The characteristic features of these diseases usually allow for identification of the specific disease responsible for the patient's problem. These features become less recognizable, however, in patients with long-standing disease and in patients who happen to have two or more eczematous conditions a the same time. In instances where the diagnosis is unclear,it is sometimes helpful to clear the disease completely through the use of systemic steroids and then, when the steriods are stopped, watch for the evolution of typical features if the diseases recurs.
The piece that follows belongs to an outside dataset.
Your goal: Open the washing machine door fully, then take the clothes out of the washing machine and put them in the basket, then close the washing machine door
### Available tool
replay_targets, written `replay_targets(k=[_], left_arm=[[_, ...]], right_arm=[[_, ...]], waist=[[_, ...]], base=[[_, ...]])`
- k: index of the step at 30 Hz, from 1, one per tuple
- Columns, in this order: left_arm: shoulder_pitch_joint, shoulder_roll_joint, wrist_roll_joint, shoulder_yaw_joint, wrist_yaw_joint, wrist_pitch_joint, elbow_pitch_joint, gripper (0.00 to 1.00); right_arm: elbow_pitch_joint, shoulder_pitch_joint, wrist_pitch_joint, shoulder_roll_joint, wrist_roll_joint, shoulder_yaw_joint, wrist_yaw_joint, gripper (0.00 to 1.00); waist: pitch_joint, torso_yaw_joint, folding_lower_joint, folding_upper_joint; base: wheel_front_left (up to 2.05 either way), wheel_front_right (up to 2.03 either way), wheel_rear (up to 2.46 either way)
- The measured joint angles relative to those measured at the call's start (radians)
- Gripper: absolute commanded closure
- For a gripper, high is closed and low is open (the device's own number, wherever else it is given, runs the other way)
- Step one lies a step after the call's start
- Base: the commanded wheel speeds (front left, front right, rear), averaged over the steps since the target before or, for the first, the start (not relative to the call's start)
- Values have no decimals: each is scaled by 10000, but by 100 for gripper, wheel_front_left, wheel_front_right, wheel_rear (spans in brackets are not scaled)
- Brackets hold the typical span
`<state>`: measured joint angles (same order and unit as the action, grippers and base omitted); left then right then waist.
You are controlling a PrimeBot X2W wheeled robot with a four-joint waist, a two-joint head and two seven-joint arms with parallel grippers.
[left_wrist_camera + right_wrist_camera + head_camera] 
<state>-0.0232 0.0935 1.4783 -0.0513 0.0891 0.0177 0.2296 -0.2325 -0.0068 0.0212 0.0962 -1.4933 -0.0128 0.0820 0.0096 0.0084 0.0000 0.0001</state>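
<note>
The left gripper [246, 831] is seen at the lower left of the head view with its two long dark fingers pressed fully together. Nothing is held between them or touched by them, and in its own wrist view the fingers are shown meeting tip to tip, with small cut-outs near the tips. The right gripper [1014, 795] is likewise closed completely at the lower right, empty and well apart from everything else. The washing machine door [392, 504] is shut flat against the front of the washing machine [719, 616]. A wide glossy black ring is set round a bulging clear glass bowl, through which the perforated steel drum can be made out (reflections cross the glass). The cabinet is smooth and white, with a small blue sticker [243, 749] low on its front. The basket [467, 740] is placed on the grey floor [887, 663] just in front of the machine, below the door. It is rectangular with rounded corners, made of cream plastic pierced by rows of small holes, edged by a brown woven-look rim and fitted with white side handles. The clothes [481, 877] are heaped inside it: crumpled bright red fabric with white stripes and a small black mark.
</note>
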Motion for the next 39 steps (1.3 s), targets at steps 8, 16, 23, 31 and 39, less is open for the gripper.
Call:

Dyshidrotic eczema is characterized by a history of preceding dyshidrosis. Thus, on questioning, patients will describe the onset of their disease as consisting of pinhead-sized, noninflammatory vesicles situated on the tips or sides of the fingers. Moreover, on examination, some of these minute noninflammatory vesicles can usually be found adjacent to or within the eczematous plaques. Often these vesicles are so closely set they lead to the development of larger, multiloculated bullae. As dyshidrosis becomes increasingly eczematized, there is extension of the vesicular process from the fingers on to the palms, and through the process of autoeczematization, there may also be extension of the eczematous process onto the dorsal surface of the fingers and hands. By the time the whole hand has become involved all evidence of the original, preceding vesicular disease may have disappeared, leaving the patient's description of the original lesions as the only clue to the dyshidrotic nature of the problem.
Atopic dermatitis begins quite differently. There is no historical or visible evidence of a distinct, non inflammatory, vesicular phase. Instead, patients indicate that itching precedes all evidence of skin eruption. The moment scratching begins, however, there is the sudden appearance of a vigorous inflammatory reaction characterized by redness, swelling, weeping, crusting, and excoriation. These initial plaques of atopic dermatitis are found on the dorsal surface of the fingers and hands. Later in the course of the disease, varying degrees of autoeczematization sometimes lead to the development of eczematous lesions on the palms, wrists, and forearms. The itch-scratch cycle as defined is invariably present.
List Of Skin Disorders
A decrease of blood flow to the distal toes regularly results in the development of nail dystrophy. The nail changes found in these circumstances are nearly identical with those seen in onychomycosis; the two diseases can be correctly identified only when potassium hydroxide (KOH) preparations and fungal cultures are carried out. Arteriosclerotic dystrophy is seen only in the toenails, fingernails are not affected. There is no effective treatment for these changes.
Beau's Grooves
Beau's grooves are depressions about 1 mm wide in the nail plate. These grooves extend horizontally from one lateral nail groove to the other. All nails are simultaneously affected. The depression occurs as the result of decreased nail protein synthesis during an episode of major physiologic stress.
Beau's grooves most commonly follow dramatic illnesses, such as myocardial infarction, or periods of high fever. Similar grooving also occurs after isolated periods of severe malnutrition. These grooves develop as the nail plate is forming in the nail matrix, but because of the slowness with which the nail plate grows, the grooves first become visible at the posterior nail folds several weeks after the original insult. The groove then remains in the nail plate, slowly moving distally during the several months it takes for the nail plate to renew itself completely.
Clubbing
Clubbing of the distal fingers is identified by the following three criteria: (1) flattening of the angle formed by the junction of the proximal nail plate and the paronychial fold, (2) rounding of the nail plate such that the distal edge curves slightly around the distal tip of the digit, and (3) widening or thickening of the digit from the distal interphalangeal joint to the tip. Clubbing is most commonly seen with chronic pulmonary or cardiopulmonary disease but also occurs with some tumors, especially those of the lung parenchyma. A somewhat similar process occurs in the thyroid acropathy of Graves' disease.
Nail Splitting
Splitting of the nail plate can occur in either of two forms: cracks oriented parallel to the length of the finger or separation of the nail plate layers such that "flakes" of nail chip off the distal edge. Some instances of splitting occur as the result of scar formation within the nail matrix, but most are idiopathic. Splitting generally worsens with aging.
Easy chipping (lamellar separation) of the nail plate is apparently due to excess drying of the nail. Some improvement is possible with frequent, long-term applications of lubricants containing humectants . The ingestion of gelatin, calcium, or vitamins is commonly recommended for the treatment of nail splitting, but proof of efficacy is lacking. Cosmetic improvement can be obtained by applying multiple layers of clear fingernail polish, such that the fissures or flakes are cemented together. False fingernails can also be cemented over the underlying dystrophic nail.
Warts
Periungual warts often distort the nail plate. In most instances the dystrophy is not permanent, and the nail plate returns to normal following therapeutic or spontaneous resolution of the warts. Permanent nail dystrophy occasionally occurs when warts have been present for long periods of time or when they have been aggressively treated with destructive modalities.